The Traveler in Black by John Brunner fantasy book reviewsThe Traveler in Black by John Brunner

Breaking into the business with Silver Age space opera but putting himself on the map by writing intelligent dystopia with a social conscience, for a brief moment John Brunner put aside science fiction and dabbled in fantasy. After the success of Stand on ZanzibarThe Jagged Orbit, and The Sheep Look Up, he wrote the four novelettes starring the other-wordly traveler in black. Unconventional to say the least, the eponymous collection is fantasy without being fantasy. A wizard (of sorts) may be the common thread binding the stories together, but humanity is at stake. The novelettes thus embrace the general idea of genre, but eschew its epic-ness in favor of parables.

He had many names, but one nature, and this unique nature made him subject to certain laws not binding upon ordinary persons. In a compensatory fashion, he was also free from certain other laws more commonly in force. 

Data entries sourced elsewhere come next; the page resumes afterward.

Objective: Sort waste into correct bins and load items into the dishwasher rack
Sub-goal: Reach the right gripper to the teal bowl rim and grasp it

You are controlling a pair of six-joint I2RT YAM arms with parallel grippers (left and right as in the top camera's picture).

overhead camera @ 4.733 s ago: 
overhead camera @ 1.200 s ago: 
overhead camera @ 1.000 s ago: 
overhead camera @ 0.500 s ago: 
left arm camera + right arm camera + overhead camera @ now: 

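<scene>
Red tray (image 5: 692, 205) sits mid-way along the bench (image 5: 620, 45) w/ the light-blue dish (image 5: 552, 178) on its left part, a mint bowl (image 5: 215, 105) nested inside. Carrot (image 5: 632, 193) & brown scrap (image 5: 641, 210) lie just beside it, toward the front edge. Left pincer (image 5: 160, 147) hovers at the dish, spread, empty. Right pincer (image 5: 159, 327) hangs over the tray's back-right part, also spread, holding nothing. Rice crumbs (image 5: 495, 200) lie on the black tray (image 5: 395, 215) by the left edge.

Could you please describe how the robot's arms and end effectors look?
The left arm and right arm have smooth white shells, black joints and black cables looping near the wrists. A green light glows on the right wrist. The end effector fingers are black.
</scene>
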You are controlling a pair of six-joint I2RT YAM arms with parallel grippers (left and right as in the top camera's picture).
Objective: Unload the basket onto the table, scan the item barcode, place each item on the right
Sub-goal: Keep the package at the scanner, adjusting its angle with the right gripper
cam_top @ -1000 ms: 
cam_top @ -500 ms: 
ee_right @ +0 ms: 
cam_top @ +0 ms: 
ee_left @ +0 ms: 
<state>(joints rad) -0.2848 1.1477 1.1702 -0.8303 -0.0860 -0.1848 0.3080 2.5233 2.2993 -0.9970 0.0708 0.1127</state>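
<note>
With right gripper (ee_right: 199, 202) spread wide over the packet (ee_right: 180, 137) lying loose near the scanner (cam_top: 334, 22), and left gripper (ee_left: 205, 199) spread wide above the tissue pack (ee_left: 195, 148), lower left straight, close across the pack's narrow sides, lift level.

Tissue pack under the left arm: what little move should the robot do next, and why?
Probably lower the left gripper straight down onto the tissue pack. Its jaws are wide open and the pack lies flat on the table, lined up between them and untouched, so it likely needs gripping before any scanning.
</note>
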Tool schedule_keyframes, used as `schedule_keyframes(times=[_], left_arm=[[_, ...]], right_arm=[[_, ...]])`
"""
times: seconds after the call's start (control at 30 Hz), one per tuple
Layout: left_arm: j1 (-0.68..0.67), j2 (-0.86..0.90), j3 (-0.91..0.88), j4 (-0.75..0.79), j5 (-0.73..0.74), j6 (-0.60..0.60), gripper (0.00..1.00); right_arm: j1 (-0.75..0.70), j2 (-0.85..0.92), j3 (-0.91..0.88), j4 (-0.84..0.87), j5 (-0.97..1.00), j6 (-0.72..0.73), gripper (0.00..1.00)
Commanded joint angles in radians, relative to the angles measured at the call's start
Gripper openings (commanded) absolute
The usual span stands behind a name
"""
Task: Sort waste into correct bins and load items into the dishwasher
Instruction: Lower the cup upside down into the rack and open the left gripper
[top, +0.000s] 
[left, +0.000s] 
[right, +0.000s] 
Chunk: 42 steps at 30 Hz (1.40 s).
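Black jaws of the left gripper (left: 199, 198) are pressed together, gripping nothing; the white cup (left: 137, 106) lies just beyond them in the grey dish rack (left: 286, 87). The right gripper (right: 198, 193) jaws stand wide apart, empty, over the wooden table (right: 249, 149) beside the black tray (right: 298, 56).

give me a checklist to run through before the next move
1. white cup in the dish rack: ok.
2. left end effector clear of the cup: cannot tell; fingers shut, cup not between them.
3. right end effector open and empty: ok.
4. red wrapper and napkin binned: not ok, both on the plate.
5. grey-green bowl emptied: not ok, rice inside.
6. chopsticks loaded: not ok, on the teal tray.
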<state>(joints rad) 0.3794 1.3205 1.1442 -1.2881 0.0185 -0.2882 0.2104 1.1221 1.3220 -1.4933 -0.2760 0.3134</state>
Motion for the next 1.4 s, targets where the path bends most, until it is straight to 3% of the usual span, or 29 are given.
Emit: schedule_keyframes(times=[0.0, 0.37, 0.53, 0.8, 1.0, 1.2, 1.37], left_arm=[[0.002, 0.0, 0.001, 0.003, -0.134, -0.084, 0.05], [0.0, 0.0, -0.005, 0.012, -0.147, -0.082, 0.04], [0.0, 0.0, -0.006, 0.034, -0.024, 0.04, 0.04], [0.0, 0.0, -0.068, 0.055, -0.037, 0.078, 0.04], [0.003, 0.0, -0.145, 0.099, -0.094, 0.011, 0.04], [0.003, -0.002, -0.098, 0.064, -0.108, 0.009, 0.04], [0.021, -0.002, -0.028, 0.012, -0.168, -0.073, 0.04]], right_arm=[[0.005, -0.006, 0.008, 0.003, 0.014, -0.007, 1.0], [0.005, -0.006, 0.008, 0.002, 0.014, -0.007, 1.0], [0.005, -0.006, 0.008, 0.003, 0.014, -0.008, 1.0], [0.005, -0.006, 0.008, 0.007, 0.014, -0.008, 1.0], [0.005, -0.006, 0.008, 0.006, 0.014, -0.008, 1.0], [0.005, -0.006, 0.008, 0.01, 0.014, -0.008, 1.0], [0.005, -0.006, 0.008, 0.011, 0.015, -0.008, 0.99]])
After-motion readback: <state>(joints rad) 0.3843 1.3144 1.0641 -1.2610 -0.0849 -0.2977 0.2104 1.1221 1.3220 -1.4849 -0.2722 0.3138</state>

is the quote which opens the first novelette in the collection, “Imprint of Chaos.” The traveler in black, carrying only a staff of light, walks the land granting wishes in satirical fashion, fending off the ingress of Chaos to give Order its place. And indeed the city of Ryovora requires every ounce of his wisdom if they are to survive the malevolent enchanter who seeks to twist the roots of the people’ ideology to the rudiments of a forgotten era.

“Break the Door of Hell,” the second novelette in the collection, is another story with morals of human dimension. Believing its ancestors have set them on the wrong path, the people of Ys request that the traveler in black resurrect the town’s dead in order that they might berate the sentient corpses and force them to provide the labor necessary to get the town back into shape. Getting more than they wished for, the town’s folk later come to the traveler with even more desperate requests.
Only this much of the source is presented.